Jain, musicienne du monde

Aux Pays-Bas, la jeune Française poursuit avec succès son opération séduction.

Jain, musicienne du monde
Nicolas Capart

Du haut de ses 23 ans et de son mètre soixante, elle semble un peu perdue dans les coulisses de l’Eurosonic. Pourtant, si la brunette ne paie pas de mine, elle a une longueur d’avance sur ses collègues présents à Groningue. Il reste du travail à Jain pour conquérir l’Europe, mais les choses se précisent en France.

Son premier album, "Zanaka" ("enfant" en malgache, clin d’œil aux origines de sa mère), s’est écoulé à 43 000 exemplaires en deux mois, son tube "Come" truste la bande FM et elle est nominée pour les Victoires. Vous n’avez donc pas fini d’en entendre parler.

Une enfance peuplée de voyages

Née à Toulouse, la petite fille ne va pas y rester longtemps. "Mon père travaillait pour une compagnie pétrolière. Pour le suivre, nous avons beaucoup voyagé avec ma mère et mes sœurs."

Après avoir étudié la batterie du côté de Pau, elle s’envole pour Dubaï où elle vivra trois ans avec sa famille. Puis, direction Pointe-Noire et le Congo-Brazzaville de 13 à 17 ans. Elle y apprend la programmation musicale aux bons soins d’un certain Monsieur Flash, beatmaker dont elle squatte souvent le minuscule home studio au fond du jardin. C’est à cette époque que Jeanne devient Jain et écrit le titre "Come".

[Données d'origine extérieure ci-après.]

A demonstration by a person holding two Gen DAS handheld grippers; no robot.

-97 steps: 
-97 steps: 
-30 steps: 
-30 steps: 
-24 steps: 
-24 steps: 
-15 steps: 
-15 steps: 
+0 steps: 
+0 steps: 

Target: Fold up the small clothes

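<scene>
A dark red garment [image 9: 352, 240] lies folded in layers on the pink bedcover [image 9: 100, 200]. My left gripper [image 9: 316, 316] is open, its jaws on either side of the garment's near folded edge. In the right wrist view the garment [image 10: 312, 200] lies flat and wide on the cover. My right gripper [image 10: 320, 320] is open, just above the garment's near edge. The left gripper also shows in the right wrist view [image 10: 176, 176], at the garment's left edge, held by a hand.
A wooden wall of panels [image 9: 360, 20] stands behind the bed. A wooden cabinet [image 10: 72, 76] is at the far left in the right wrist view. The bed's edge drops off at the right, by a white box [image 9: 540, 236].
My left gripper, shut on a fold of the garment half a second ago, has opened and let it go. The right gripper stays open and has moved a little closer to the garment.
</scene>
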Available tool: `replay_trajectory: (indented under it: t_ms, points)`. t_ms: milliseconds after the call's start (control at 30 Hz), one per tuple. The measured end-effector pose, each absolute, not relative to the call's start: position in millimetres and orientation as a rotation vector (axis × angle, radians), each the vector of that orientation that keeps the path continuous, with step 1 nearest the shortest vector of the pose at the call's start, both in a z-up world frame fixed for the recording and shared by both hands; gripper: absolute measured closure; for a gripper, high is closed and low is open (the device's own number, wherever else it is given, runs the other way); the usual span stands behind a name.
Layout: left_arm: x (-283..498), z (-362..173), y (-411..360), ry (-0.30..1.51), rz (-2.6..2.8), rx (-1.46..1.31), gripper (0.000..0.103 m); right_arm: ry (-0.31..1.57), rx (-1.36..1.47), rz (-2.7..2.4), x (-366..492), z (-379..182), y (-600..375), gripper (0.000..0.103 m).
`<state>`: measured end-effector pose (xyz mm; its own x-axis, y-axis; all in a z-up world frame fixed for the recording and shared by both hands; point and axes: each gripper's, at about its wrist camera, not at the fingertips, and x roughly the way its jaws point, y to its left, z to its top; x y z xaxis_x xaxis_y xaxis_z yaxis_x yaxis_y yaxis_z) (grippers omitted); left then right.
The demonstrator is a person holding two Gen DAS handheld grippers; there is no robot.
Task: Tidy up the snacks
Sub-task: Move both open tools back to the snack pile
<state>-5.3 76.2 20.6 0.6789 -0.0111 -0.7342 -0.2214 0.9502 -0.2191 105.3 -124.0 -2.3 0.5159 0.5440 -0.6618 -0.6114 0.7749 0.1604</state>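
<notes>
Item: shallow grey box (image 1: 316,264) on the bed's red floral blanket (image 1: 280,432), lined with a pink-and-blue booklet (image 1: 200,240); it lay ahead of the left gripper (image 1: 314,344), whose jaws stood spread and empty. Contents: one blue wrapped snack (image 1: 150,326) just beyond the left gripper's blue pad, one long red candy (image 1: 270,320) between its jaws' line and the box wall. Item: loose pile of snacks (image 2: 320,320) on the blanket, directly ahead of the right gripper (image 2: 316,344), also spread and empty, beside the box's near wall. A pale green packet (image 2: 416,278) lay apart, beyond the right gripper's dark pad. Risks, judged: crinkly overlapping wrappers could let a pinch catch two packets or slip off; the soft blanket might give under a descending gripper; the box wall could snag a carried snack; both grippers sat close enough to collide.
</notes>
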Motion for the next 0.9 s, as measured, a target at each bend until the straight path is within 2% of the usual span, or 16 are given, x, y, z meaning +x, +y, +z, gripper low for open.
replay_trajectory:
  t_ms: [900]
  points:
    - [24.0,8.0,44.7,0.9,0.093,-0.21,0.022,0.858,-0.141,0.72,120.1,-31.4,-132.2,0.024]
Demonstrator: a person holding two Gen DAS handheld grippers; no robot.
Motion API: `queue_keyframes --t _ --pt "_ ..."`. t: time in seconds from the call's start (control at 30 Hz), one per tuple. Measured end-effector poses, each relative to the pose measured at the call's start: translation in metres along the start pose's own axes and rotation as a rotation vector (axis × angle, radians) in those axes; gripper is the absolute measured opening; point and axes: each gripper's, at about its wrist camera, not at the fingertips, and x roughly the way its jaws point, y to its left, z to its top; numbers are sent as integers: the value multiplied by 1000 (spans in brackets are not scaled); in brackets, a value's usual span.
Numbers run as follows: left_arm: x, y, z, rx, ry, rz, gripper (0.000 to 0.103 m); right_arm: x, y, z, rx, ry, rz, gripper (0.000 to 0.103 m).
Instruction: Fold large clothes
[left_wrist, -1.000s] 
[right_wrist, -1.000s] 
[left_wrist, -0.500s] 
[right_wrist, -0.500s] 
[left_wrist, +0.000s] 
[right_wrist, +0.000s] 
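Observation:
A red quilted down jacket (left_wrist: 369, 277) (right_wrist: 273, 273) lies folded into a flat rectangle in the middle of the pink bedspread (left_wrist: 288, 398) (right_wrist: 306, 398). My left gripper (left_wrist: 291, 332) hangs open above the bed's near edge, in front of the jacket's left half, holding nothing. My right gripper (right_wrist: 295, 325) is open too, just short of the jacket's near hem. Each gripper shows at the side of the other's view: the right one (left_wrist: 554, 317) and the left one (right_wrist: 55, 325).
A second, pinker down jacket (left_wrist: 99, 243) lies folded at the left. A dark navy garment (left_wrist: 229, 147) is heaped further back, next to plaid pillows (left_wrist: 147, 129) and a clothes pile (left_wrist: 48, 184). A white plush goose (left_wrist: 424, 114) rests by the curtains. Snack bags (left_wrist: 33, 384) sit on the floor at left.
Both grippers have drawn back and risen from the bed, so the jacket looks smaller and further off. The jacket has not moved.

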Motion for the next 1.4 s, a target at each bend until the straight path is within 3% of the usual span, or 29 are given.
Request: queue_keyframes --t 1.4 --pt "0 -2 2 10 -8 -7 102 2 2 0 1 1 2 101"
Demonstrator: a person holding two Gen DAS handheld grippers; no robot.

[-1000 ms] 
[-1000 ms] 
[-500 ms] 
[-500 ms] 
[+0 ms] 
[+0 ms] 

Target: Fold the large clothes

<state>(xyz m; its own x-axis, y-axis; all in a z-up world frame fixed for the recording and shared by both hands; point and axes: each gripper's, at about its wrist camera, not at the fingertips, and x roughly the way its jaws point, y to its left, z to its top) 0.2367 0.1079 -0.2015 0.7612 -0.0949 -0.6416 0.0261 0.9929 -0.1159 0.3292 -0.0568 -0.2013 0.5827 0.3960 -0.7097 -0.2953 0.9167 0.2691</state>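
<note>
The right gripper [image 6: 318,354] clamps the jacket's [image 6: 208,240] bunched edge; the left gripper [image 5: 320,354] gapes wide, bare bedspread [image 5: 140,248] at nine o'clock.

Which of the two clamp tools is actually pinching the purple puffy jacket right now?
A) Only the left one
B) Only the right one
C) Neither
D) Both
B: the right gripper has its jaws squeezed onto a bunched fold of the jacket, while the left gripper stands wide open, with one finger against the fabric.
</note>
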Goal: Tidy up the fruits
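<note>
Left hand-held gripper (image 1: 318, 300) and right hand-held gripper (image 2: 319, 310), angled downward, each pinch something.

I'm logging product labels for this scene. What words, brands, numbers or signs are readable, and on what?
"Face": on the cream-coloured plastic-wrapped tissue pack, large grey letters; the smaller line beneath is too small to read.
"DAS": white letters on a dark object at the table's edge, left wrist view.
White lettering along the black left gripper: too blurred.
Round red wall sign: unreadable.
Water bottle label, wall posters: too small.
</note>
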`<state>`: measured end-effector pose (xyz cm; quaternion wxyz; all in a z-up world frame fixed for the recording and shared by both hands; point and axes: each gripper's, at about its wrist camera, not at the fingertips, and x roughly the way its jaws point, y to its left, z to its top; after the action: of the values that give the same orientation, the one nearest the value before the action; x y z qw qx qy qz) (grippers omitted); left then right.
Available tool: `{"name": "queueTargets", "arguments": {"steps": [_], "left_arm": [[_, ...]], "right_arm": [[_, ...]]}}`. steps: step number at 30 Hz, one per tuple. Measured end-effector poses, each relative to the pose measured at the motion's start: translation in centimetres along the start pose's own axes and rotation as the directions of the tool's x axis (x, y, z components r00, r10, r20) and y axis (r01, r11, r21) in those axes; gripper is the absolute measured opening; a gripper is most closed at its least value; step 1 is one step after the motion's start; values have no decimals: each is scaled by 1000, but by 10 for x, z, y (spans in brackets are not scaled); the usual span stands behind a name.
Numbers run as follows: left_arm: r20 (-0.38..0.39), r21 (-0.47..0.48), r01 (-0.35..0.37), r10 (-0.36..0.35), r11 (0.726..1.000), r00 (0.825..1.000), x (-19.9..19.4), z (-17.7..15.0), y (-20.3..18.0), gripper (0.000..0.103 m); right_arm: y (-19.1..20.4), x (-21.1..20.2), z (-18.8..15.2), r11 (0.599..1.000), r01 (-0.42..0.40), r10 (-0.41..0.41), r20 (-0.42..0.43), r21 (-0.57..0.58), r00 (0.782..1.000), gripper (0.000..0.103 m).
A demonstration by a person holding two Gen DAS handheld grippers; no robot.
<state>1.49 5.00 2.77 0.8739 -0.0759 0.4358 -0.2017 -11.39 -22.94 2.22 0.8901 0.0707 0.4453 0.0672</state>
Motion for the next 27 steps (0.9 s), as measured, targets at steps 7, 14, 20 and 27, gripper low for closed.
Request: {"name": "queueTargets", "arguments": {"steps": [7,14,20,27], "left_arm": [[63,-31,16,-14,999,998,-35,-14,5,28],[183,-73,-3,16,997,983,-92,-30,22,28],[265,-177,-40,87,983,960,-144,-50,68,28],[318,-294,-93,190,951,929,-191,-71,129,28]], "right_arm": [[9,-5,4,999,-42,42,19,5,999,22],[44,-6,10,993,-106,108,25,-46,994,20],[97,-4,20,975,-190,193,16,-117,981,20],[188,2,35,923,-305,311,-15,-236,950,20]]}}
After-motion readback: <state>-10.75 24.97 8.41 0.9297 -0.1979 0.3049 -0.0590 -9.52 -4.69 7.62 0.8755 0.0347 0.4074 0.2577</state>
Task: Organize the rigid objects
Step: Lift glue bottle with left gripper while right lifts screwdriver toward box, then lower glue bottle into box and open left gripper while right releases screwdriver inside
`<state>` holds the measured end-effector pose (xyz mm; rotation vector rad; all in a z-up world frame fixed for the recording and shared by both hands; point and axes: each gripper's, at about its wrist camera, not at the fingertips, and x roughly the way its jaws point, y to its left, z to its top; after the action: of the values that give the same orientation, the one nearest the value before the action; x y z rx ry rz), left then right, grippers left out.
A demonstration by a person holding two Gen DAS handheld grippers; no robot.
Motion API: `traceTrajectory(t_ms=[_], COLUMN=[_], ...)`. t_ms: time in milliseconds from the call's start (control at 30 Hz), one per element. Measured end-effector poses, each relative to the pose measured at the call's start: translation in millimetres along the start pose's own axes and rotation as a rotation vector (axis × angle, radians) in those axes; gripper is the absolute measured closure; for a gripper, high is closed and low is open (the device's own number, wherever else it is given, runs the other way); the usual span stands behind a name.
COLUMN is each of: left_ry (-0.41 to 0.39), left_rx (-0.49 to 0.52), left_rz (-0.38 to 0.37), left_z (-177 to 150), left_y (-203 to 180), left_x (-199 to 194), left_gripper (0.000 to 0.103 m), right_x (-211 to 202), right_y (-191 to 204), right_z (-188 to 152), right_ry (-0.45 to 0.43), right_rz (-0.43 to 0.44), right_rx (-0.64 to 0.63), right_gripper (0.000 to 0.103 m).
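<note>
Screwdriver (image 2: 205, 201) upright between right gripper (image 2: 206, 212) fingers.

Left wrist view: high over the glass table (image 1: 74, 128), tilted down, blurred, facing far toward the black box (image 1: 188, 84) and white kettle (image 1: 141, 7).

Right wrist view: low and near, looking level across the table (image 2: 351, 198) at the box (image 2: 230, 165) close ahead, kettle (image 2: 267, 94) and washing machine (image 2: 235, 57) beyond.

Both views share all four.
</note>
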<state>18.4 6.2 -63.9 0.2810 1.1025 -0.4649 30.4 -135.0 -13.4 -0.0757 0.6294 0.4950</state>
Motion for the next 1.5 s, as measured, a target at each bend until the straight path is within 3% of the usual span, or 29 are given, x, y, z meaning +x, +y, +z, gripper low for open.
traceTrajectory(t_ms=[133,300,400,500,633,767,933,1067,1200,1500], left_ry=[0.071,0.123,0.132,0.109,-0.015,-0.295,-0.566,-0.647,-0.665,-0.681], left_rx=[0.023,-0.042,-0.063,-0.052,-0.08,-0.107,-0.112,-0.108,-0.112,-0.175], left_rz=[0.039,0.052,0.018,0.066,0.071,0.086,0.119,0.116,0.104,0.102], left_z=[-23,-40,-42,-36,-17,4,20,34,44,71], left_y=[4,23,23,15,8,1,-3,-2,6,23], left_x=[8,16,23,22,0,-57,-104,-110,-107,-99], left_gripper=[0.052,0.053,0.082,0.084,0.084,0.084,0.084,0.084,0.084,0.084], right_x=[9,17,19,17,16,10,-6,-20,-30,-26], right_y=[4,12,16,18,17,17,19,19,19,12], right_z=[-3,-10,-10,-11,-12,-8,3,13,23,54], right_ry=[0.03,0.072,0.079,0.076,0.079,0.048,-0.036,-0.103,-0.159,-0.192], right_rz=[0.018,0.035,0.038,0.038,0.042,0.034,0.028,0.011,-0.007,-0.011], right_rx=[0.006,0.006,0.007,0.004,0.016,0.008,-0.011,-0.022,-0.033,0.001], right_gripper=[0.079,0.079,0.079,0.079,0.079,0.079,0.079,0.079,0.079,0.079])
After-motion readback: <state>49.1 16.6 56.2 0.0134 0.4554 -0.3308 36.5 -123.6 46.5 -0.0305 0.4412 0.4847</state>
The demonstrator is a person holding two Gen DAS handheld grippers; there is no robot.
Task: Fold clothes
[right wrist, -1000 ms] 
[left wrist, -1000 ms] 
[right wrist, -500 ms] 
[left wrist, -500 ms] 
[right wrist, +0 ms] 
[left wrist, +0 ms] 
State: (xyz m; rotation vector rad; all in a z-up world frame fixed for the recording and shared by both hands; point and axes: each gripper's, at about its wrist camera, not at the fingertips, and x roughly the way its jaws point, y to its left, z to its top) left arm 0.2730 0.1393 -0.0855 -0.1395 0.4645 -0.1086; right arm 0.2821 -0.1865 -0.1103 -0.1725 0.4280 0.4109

"Il était de mauvaise qualité, je l’avais enregistré avec mon petit micro d’ordinateur. Mais la mélodie était là… Le manager que j’ai rencontré sur Myspace a pu faire écouter la maquette à Maxim Nucci (alias Yodelice, NdlR) et ça lui a plu. On s’est rencontré dans son studio à Paris. Mais j’avais 16 ans, et je ne me sentais pas prête. Donc j’ai mis cela entre parenthèses."

Sept ans de réflexion

Après une année à Abu Dhabi - "où j’ai découvert les sonorités arabes et appris à jouer de la darbouka" -, Jain revient en France, passe son bac entame des études en art à l’atelier de Sèvres. Mais la musique la démange de plus en plus. Sa prépa terminée, elle a 21 ans et décide de retourner voir Nucci. Rapidement les deux se mettent au travail. Sept ans après son écriture, "Come" subit un lifting et le morceau devient un hit. Son clip, très réussi, comptabilise aujourd’hui six millions de vues sur la Toile et lui a valu une surprenante popularité… en Pologne.

Pour décrire sa musique, la globe-trotteuse aime employer l’expression melting-pop. Au fil de "Zanaka", elle tangue vers le folk et la soul ("Come"), souvent vers l’electro ("Heads Up"), parfois vers le reggae ("Lil Mama"). Si elle ambitionne d’inviter des musiciens sur scène, la demoiselle se plaît à fouler seule les planches pour le moment, dans sa très sage petite robe noire à col Claudine.

Armée de ses machines et de sa guitare, elle lance des sons de basse ou de batterie, auxquels elle superpose des loops (= boucles) de voix qu’elle enregistre en live.

A cela viennent s’ajouter des éclats de rumba ou d’autres rythmiques africaines, et un phrasé qui s’égare à l’envi en territoire hip-hop. Une fusion des genres qui explose à l’entame du génial "Makeba", hommage à la musicienne sud-africaine du même nom. Jeudi soir, il aura suffi à faire sauter en cadence une assistance qui, pourtant, faisait à peine sa connaissance.